WHAT IS REQUIRED
Whenever a line in the data holds the string "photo", pull that line out.

DATA FOR PROCESSING
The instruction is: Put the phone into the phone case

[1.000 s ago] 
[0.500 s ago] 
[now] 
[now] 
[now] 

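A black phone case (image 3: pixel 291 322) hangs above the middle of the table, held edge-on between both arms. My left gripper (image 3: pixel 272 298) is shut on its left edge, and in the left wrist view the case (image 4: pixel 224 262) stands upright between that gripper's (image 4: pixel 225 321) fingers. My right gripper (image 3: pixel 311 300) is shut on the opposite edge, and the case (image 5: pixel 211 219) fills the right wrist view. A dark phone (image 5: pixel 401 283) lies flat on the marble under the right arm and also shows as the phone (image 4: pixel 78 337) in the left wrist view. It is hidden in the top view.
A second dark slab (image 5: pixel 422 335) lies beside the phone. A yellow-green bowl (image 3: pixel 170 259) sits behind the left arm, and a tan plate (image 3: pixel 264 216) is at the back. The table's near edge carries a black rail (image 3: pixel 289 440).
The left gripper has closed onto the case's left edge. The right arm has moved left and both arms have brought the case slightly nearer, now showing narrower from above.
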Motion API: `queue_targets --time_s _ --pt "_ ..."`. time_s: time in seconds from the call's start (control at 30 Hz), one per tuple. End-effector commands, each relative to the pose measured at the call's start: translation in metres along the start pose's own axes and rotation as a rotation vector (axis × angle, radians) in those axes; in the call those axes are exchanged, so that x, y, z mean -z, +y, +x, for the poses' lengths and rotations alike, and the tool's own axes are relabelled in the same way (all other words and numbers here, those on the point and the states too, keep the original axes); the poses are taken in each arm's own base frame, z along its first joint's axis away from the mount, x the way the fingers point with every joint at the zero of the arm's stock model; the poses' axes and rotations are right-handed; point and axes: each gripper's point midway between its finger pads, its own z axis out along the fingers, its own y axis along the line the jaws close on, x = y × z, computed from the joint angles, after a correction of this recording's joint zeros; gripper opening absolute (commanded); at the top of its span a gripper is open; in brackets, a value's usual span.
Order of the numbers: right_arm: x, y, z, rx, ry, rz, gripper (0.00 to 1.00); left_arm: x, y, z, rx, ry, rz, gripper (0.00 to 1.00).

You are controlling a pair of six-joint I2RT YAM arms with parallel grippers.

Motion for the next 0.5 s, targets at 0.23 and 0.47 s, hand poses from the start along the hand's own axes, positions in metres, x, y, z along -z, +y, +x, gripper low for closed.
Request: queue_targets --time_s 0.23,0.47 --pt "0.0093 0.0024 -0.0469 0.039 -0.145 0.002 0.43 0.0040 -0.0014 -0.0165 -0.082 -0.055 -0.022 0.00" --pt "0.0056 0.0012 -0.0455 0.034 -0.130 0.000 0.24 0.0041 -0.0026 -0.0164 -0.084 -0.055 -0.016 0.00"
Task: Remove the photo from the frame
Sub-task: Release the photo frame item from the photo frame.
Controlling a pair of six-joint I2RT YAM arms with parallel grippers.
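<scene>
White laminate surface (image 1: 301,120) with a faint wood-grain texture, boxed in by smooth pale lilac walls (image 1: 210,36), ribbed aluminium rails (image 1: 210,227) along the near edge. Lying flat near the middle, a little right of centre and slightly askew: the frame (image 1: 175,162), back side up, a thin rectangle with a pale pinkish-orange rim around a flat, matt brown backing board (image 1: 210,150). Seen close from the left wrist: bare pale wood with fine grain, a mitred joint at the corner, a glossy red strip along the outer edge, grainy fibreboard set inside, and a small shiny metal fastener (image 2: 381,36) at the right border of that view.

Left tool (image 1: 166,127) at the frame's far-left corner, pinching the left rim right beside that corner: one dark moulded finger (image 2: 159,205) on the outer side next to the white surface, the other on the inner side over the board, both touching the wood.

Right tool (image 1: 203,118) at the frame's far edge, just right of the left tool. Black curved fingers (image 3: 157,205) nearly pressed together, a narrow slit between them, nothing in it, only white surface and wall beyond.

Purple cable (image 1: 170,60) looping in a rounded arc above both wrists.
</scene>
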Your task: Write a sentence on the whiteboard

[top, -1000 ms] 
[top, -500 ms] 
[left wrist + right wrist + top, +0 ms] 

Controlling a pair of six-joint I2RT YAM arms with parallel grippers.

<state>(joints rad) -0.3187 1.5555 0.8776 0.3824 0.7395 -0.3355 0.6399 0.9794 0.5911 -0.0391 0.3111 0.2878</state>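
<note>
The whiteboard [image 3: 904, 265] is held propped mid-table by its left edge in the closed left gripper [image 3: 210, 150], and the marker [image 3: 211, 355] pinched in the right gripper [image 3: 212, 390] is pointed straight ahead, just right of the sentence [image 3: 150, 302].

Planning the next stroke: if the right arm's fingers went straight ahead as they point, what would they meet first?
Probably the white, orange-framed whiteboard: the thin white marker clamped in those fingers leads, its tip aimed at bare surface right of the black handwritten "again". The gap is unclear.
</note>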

EXERCISE RESPONSE
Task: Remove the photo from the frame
Sub-task: Release the photo frame item from the photo frame.

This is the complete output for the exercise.